Honestly, she would as well, but it was a toss up between the uncomfortable feeling of releasing Jaune on women's undergarments or having to masquerade as a dog for an entire day. Blake was prepared to let the women of Beacon suffer for the sake of her own dignity. Quite frankly, she'd suffered enough in Mountain Glenn. It was their turn. "Sorry, but no. The collar part is still an issue for me."
"That's alright. You'll have to do all the talking, though. I won't be able to."
"Fine with me."
"I can provide you cues if you need them, I guess. Maybe this is for the best. I can cheat by giving you information and no one will be able to hear it."
Blake smirked. "If I didn't know better, I'd say you were looking forward to this."
Jaune's look in return was agonised. "You know better."
"Shall I let Ozpin pet you?"
"I'm not above biting the hand that feeds me, Blake. Remember that."
Blake placed her hands on her knees and cooed. "Who's a good boy?"
"Blake, no."
"Who's a good boy?"
Her employer sighed. "I suppose that I am the good boy, aren't I?"
"That's right!"
"You will pay for this, Blake. I swear it."
/-/
What comes around goes around, or so they said. Blake supposed this was proof of that, as she stood alone – not alone, but she might as well have been since everyone else saw a dog beside her – on a stage in Beacon's auditorium faced by hundreds of students. Jaune was stood beside her looking bored, and he could afford to, as no one could judge his reaction. Blake was stiff-backed and unsure what to do with her hands as Miss Goodwitch spoke.
"-and that is why Beacon will be playing host to the same investigators who helped bring down the interloper using their Semblance to prey on students at this very school. They will be conducting investigations to find the root cause of this dangerous drugs incident. They may well request access to your dorms, at which point I trust everyone will cooperate to the best of their abilities. Please do not bother her or her trained sniffer dog."

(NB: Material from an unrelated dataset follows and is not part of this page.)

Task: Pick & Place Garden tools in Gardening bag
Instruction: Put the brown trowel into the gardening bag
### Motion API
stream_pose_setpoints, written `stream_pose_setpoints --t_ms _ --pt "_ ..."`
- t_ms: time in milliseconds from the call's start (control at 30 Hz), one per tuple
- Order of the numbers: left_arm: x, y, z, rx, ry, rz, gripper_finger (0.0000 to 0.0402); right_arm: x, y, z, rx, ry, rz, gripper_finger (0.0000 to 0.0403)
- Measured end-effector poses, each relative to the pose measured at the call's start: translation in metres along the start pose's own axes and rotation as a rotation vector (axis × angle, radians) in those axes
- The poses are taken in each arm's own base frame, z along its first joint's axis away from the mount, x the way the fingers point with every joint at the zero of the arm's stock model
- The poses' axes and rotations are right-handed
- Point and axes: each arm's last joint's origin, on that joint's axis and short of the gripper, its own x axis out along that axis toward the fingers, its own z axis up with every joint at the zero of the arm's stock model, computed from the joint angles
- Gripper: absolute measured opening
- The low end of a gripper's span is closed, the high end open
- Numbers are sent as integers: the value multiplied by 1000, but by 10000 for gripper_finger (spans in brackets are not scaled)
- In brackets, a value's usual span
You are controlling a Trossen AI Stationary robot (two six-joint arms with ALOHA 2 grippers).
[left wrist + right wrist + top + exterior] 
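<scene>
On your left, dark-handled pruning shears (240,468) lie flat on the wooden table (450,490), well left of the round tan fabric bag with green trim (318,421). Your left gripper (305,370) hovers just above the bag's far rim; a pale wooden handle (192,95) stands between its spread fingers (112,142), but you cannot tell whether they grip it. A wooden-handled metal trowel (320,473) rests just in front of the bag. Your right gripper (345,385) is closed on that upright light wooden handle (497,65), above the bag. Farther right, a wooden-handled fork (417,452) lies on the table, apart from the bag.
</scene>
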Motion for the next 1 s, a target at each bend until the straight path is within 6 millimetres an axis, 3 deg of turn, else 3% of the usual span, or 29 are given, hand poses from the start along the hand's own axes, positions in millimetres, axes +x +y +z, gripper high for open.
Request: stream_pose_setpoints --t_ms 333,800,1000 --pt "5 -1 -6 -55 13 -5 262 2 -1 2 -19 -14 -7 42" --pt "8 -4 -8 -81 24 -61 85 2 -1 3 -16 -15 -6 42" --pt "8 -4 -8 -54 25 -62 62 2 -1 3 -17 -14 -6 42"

"Woof woof," said Jaune, sarcastically.
Everyone else actually heard the dog barking.
"Thank you," said Glynda, actually smiling a little. "They will be seen around Beacon. Please do not interrupt them or take too much of their time. Thank you all for coming and I thank you for your understanding."
A hand was raised.
"Yes Miss Xiao-Long?"
"Can we pet and cuddle him?"
"No," said Jaune. "Absolutely not."
"I'm sure that won't be an issue," said the teacher, failing to hear him. Blake cringed. Especially as the grown and normally very stern woman leaned over to rub her fingers over Jaune's head, right atop his scalp between what she must have thought were his ears. "He's a very well-behaved and trained dog, as all service dogs are, and I'm sure that Miss Belladonna will let you indulge him when she isn't busy."

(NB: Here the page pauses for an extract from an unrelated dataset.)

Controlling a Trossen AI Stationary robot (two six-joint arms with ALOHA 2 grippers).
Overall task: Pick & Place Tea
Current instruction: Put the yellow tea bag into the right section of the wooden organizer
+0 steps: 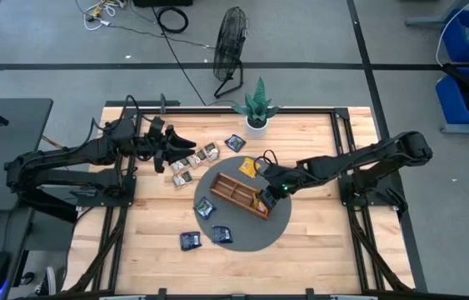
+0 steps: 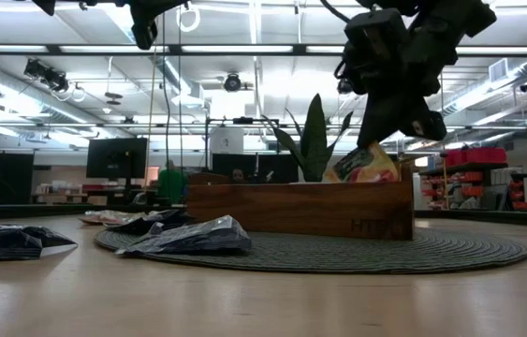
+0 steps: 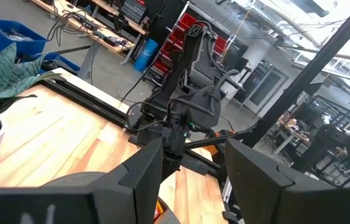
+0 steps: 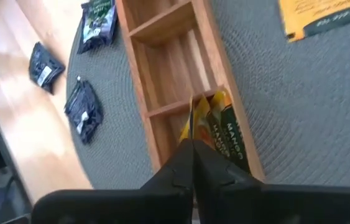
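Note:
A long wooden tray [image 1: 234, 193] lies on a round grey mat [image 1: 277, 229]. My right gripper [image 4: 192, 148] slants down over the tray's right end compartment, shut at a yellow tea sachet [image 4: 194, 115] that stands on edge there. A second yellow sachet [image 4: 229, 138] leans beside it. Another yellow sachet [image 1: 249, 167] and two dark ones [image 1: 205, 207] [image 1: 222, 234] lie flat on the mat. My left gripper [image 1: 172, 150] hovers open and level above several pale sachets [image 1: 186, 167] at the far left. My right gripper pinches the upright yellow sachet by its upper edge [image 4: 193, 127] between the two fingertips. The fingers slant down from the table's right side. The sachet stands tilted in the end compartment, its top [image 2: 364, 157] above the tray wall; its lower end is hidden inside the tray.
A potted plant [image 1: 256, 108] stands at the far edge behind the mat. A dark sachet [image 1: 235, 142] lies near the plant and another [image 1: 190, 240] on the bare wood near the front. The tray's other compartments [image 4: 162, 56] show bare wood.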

"I should have let Mountain Glenn take you all," said Jaune, to the audience. They crooned back happily, laughing and pointing at what was to them a loud and very friendly dog. "Let this stupid underwear anomaly eat you for all I care."
Blake laughed awkwardly. "Good boy. Good boy."
"I'm going to pay your muffin place to never serve you again."
This was going to be a long weekend.
Yep, Jaune is a dog and they're after the floating panties from a chapter far, far earlier. That's one of the anomalies I mentioned all the way back then in an author's note. As might have been spotted by some, the panties were visible in the perpetrator's hand when they should have turned invisible as both the stolen ones and the flour did when they were touched by him. They didn't because Nora's panties are anomalous.
And worse still, they've gone wandering!